パラグアイで22日に行われた大統領選挙で、中道右派で与党コロラド党のマリオ・アブド・ベニテス候補(46)が、中道左派で野党リベラル党のエフライム・アレグレ候補(55)らを抑えて当選したと23日付ブラジル国内紙、同サイトが報じた。
大統領選は10人の候補乱立の混戦で、司法改革や税制改正などを訴えたベニテス氏がリード。当初はベニテス氏が20%ポイントの差をつけて当選と予想されていたが、実際にはかなりの接戦で、選挙裁判所がベニテス氏の当選確定と判断したのは、開票率96%(上位2候補の得票率はベニテス氏46・65%対アレグレ氏42・73%)の時点だった。
この時点でベニテス氏の陣営は路上に繰り出して、勝利を祝った。23日付ブラジル国内紙によると、開票率99%の時点の得票率は、ベニテス氏が若干票を伸ばして46・46%としたが、アレグレ氏は42・73%で、変化はなかった。

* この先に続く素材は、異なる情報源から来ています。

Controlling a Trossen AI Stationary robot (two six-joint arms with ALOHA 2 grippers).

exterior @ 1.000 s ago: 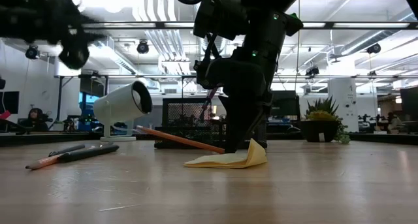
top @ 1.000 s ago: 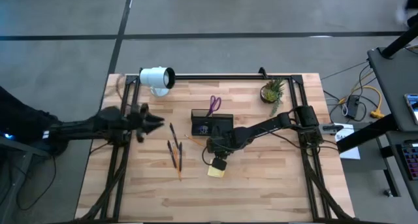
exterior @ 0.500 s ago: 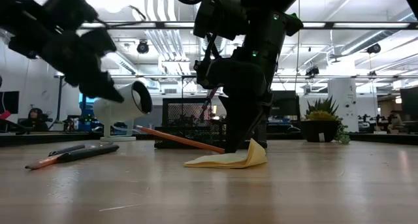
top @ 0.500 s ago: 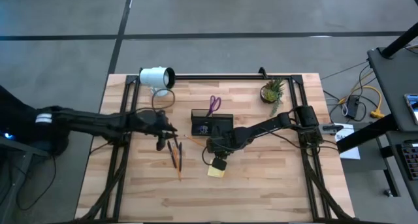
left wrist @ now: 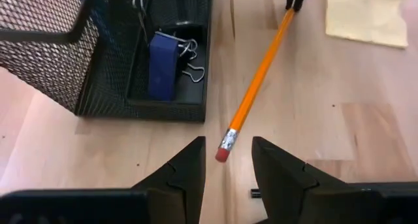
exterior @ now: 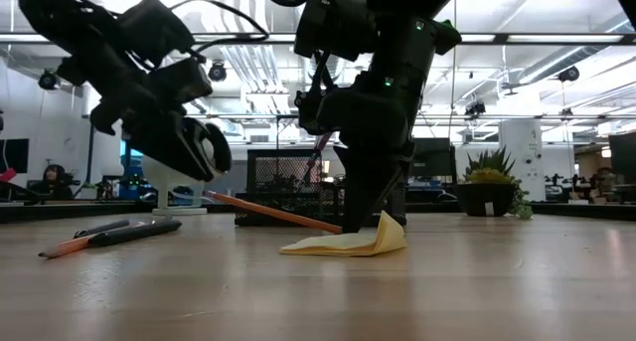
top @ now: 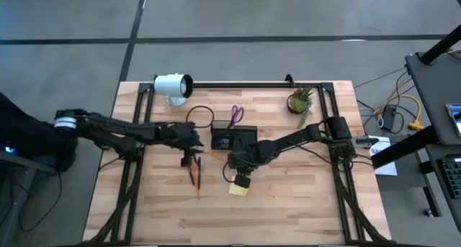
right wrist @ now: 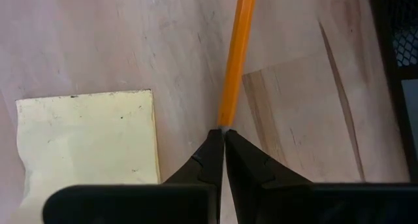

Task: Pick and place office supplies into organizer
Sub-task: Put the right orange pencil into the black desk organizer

ベニテス氏は当選後、「国民はパラグアイがばらばらになるためにではなく、一つになるために投票した。私はこの国が一体となるためのファクターの一つとなる」と宣言し、オラシオ・カルテス現大統領の政策を踏襲する意向を表明した。
カルテス大統領は、任期中、ブラジルを中心とする外国企業の投資を呼び込み、過去5年間の平均で年6%という経済発展を促した。
ベニテス氏の大統領就任は8月15日だ。新大統領の課題は、国民の3分の1を占めるとされる貧困層の撲滅だ。
また、議会との交渉や根回しも大きな課題だ。同日行われた上院議員選挙では、コロラド党の議席数は、リベラル党と、現上院議長でもあるルゴ元大統領の政党、グアスー前線の議席数を下回り、第3位に転落すると見られている。同国では伝統的に、議会では与党が少数派で、野党との連立を迫られる。
ルゴ元大統領は、コロラド党が60年間政権を握った後の2008年に大統領に就任したが、2012年に罷免された。
22日は、大統領選と上下両院議員選、17州の知事選、メルコスル代議員の選出が行われ、420万人いる有権者の約65%が投票したとされている。